Flea allergies in cats are incredibly common. Signs of a flea infestation include bald patches or hair loss, itching and inflamed skin. Unlike a pollen allergy, even indoor cats are at risk of a flea allergy.

Environmental allergies

Unlike a seasonal allergy, an environmental allergy or atopic dermatitis will affect cats all year round, whether they spend time outside or are kept indoors. Potential triggers include dust, mould, tobacco smoke, perfume and cleaning products.

Food allergies

Cats can also suffer from food allergies. These allergens are usually found in manufactured cat food and can include dairy, chicken, fish, eggs and beef. In addition, preservatives and artificial flavours or colouring in food can also cause an allergic reaction.

Identifying the cause of your cat’s allergic reaction can be somewhat tricky, which can make treating it more difficult. However, your vet will be able to carry out various tests, including a blood test to determine potential allergens and provide you with the correct allergy advice.

Ways To Help Your Cat In And Around The House

If your cat has multiple allergies, there are a few things you can do to help it in and around the home. Take a look at how best to do this.
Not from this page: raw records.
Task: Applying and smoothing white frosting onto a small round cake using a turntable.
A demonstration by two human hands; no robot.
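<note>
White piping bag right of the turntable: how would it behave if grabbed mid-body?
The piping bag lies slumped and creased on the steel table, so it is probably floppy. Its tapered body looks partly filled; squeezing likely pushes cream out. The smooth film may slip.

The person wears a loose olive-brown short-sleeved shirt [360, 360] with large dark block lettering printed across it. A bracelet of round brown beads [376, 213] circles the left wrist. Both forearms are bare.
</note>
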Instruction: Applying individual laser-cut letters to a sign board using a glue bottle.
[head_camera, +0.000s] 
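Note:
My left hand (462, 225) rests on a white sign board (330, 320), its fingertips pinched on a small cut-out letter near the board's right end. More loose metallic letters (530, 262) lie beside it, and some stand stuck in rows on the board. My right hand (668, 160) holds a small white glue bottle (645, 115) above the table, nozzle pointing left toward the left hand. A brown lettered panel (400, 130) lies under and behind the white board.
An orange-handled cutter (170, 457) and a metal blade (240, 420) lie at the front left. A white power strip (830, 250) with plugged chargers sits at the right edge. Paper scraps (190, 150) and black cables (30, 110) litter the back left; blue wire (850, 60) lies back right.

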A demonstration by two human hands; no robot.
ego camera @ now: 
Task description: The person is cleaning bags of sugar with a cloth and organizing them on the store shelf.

  • Ask your vet to recommend a suitable tick and flea treatment
  • Only use cat litter that is free of dust
  • Use a medicated shampoo prescribed by your vet
  • Don’t smoke around your cat
  • Change its diet

To Finish Off

Unfortunately, hay fever is something a lot of people, and cats, have to deal with. But there are treatments available that can alleviate the symptoms as well as preventative measures you can take. Because cats can suffer from multiple allergies, we suggest asking your vet for advice before you try and treat your cat with a home remedy.